Your answer should consist of each line below that contains the string "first".

Source data
● ● ●

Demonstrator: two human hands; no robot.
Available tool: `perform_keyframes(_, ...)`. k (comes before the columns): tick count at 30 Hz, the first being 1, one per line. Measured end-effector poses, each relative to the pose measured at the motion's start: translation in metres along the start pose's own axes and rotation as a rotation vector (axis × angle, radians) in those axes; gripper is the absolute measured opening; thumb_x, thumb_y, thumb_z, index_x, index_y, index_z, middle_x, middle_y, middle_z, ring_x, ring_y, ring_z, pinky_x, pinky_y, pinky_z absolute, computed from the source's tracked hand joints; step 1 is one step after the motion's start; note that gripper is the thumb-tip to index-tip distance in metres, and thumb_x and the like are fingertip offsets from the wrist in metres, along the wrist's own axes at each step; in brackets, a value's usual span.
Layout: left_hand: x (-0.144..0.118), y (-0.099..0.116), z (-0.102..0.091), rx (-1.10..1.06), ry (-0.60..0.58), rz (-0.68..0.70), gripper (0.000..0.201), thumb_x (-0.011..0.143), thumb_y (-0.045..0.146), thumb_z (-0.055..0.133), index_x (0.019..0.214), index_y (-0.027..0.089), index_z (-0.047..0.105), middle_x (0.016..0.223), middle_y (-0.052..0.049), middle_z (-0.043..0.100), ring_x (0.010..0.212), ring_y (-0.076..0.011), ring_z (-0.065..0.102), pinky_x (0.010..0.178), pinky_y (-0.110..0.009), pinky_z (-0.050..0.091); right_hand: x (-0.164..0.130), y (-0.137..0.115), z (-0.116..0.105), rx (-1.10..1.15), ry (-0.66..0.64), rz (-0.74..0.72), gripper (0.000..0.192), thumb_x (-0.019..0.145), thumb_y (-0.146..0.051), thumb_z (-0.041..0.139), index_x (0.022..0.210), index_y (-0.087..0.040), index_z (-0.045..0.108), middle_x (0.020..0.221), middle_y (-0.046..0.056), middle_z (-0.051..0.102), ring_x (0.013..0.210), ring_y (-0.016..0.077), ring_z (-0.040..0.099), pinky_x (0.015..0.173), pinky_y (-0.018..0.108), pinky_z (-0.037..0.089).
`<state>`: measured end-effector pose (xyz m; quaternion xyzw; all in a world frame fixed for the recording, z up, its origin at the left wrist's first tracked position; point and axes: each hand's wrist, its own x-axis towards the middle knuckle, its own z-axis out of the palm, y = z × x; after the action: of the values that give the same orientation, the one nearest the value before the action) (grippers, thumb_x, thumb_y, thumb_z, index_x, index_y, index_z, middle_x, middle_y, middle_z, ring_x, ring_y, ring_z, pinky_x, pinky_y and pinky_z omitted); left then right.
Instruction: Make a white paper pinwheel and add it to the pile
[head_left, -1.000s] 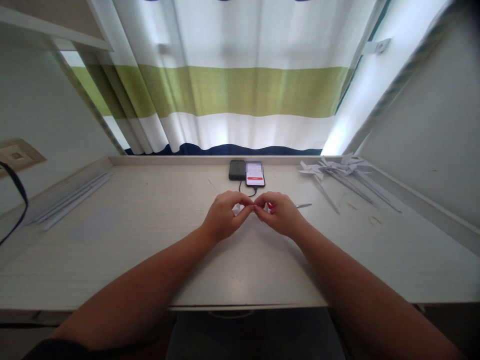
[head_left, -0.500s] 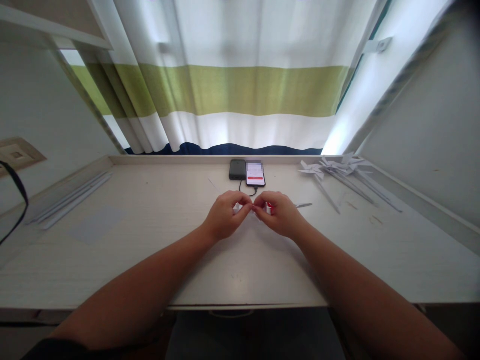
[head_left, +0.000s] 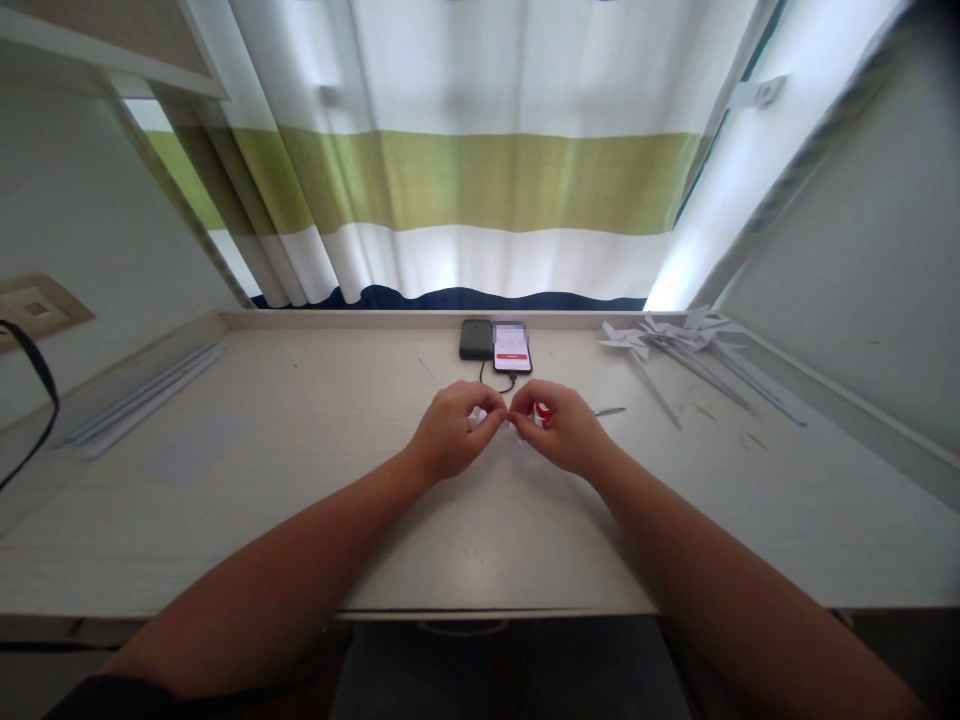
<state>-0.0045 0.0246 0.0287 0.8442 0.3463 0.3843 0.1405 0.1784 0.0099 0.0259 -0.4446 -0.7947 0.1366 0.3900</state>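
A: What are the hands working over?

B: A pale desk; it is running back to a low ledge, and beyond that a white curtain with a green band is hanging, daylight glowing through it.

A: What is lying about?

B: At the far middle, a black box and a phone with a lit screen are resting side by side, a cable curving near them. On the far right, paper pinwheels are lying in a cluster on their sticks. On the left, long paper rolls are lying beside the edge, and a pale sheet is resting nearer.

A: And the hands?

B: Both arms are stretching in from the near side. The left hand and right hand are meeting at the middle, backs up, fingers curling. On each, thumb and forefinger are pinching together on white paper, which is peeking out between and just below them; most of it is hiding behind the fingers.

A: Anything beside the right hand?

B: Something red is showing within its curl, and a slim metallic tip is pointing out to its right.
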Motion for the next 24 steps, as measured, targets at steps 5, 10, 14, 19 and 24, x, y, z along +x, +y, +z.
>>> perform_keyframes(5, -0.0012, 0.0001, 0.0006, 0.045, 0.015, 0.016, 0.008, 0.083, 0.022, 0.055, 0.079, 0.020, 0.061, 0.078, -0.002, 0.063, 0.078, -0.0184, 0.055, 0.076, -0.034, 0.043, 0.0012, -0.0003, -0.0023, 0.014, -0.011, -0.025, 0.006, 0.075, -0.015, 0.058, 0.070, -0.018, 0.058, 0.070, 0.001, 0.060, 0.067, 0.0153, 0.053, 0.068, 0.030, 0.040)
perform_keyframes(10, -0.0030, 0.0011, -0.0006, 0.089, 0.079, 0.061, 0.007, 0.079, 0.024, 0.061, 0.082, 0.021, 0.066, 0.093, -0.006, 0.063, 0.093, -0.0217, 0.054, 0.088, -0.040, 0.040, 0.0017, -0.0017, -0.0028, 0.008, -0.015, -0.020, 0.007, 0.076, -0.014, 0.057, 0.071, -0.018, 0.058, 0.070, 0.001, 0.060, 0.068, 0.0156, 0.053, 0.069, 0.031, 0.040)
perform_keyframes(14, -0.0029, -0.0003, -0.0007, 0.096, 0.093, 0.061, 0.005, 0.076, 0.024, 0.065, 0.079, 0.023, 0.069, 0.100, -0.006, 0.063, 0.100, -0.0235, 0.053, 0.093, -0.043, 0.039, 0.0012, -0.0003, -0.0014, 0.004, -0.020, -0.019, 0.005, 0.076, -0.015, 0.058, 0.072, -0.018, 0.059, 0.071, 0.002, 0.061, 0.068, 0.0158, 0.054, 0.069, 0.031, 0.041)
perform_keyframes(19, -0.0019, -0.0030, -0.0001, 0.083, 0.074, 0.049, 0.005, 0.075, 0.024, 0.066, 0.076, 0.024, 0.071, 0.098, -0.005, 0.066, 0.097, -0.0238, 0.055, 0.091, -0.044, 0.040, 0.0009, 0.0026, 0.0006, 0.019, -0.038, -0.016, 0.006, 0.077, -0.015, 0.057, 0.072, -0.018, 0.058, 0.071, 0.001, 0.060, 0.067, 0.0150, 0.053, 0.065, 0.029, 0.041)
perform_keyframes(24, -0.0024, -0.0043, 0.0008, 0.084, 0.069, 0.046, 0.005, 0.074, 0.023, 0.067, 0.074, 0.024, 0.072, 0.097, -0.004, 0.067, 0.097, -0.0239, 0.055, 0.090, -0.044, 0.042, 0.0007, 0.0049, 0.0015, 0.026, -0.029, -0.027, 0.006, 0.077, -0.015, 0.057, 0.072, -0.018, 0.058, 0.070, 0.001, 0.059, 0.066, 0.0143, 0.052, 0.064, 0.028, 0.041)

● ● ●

Output of the exercise
Available tool: `perform_keyframes(_, ...)`. k (comes before the columns): tick count at 30 Hz, the first being 1, one per line. Measured end-effector poses, each relative to the pose measured at the motion's start: translation in metres along the start pose's own axes and rotation as a rotation vector (axis × angle, radians) in those axes; gripper is the absolute measured opening; thumb_x, thumb_y, thumb_z, index_x, index_y, index_z, middle_x, middle_y, middle_z, ring_x, ring_y, ring_z, pinky_x, pinky_y, pinky_z absolute, computed from the source's tracked hand joints; step 1 is one step after the motion's start; note that gripper is the thumb-tip to index-tip distance in metres, and thumb_x and the like are fingertip offsets from the wrist in metres, along the wrist's own axes at each step; in brackets, a value's usual span.
`<state>`: measured end-effector pose (xyz m; quaternion xyzw; all in a world frame fixed for the recording, z up, its origin at the left wrist's first tracked position; point and axes: each hand's wrist, its own x-axis towards the middle knuckle, its own z-axis out of the palm, y = z × x; after the action: of the values that give the same orientation, the one nearest the value before the action) (grippers, thumb_x, thumb_y, thumb_z, index_x, index_y, index_z, middle_x, middle_y, middle_z, ring_x, ring_y, ring_z, pinky_x, pinky_y and pinky_z omitted); left then right.

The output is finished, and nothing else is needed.